What to do.
Pictures excluded, please retype exactly the lines from the start of the data through the line that contains "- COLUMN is", both ends kept, and nothing beyond them.

Given data.
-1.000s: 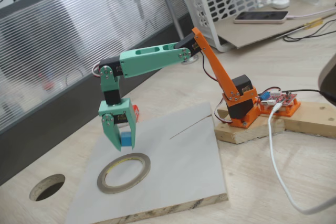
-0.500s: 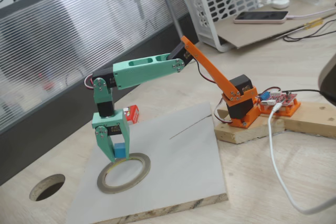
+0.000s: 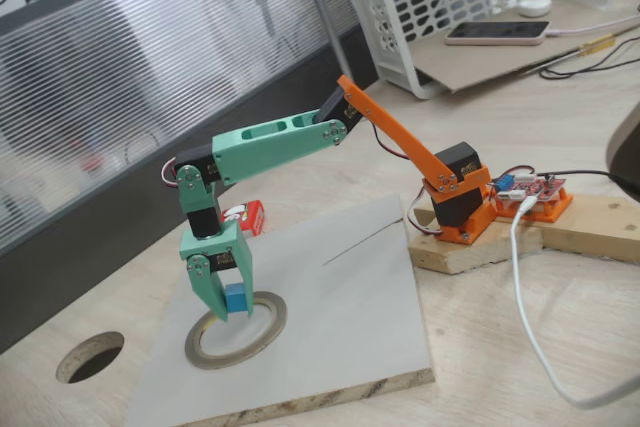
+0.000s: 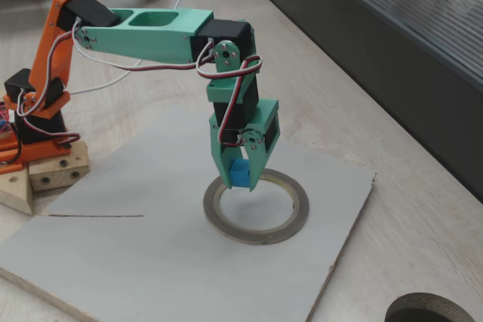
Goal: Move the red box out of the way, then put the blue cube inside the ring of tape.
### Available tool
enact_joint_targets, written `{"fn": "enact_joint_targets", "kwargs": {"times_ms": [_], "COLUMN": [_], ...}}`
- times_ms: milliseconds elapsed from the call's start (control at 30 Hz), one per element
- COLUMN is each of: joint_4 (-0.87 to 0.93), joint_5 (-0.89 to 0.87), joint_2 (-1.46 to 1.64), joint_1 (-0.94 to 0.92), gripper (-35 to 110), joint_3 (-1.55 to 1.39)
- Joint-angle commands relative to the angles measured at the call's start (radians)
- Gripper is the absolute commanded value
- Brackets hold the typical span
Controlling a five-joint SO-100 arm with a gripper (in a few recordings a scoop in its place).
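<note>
Pale wooden tabletop carries a grey board where the pincer (image 4: 240, 176), clamped on the blue cube (image 4: 240, 173), hangs over the near rim of the ring of tape (image 4: 256, 206), whose opening lies just beyond.

arm: orange base and lower link, green forearm reaching out level from the raised elbow, wrist bent straight down
gripper (image 3: 232, 305): green, pointing down, fingers closed on the blue cube (image 3: 236, 298)
place: fingertips just above the near-inner edge of the ring of tape (image 3: 236, 330); in the other fixed view the gripper (image 4: 240, 179) hangs over the ring's rim (image 4: 256, 207)
</note>
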State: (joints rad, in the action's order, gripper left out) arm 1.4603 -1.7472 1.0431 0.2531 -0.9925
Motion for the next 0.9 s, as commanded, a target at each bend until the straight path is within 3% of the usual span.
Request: {"fn": "enact_joint_targets", "kwargs": {"times_ms": [0, 867], "joint_4": [-0.003, 0.011], "joint_5": [-0.008, -0.015], "joint_2": [0.017, 0.018], "joint_1": [0.025, 0.023], "gripper": [3, 4], "joint_3": [0.021, 0.009]}}
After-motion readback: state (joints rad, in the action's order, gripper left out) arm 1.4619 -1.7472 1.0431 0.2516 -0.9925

Output.
-1.000s: 
-0.500s: 
+0.000s: 
+0.000s: 
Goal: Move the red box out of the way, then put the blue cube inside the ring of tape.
### Available tool
enact_joint_targets, written `{"fn": "enact_joint_targets", "kwargs": {"times_ms": [_], "COLUMN": [_], ...}}`
- times_ms: milliseconds elapsed from the call's start (control at 30 Hz), one per element
- COLUMN is each of: joint_4 (-0.87 to 0.93), joint_5 (-0.89 to 0.87), joint_2 (-1.46 to 1.64), joint_1 (-0.94 to 0.92), gripper (-35 to 110), joint_3 (-1.55 to 1.39)

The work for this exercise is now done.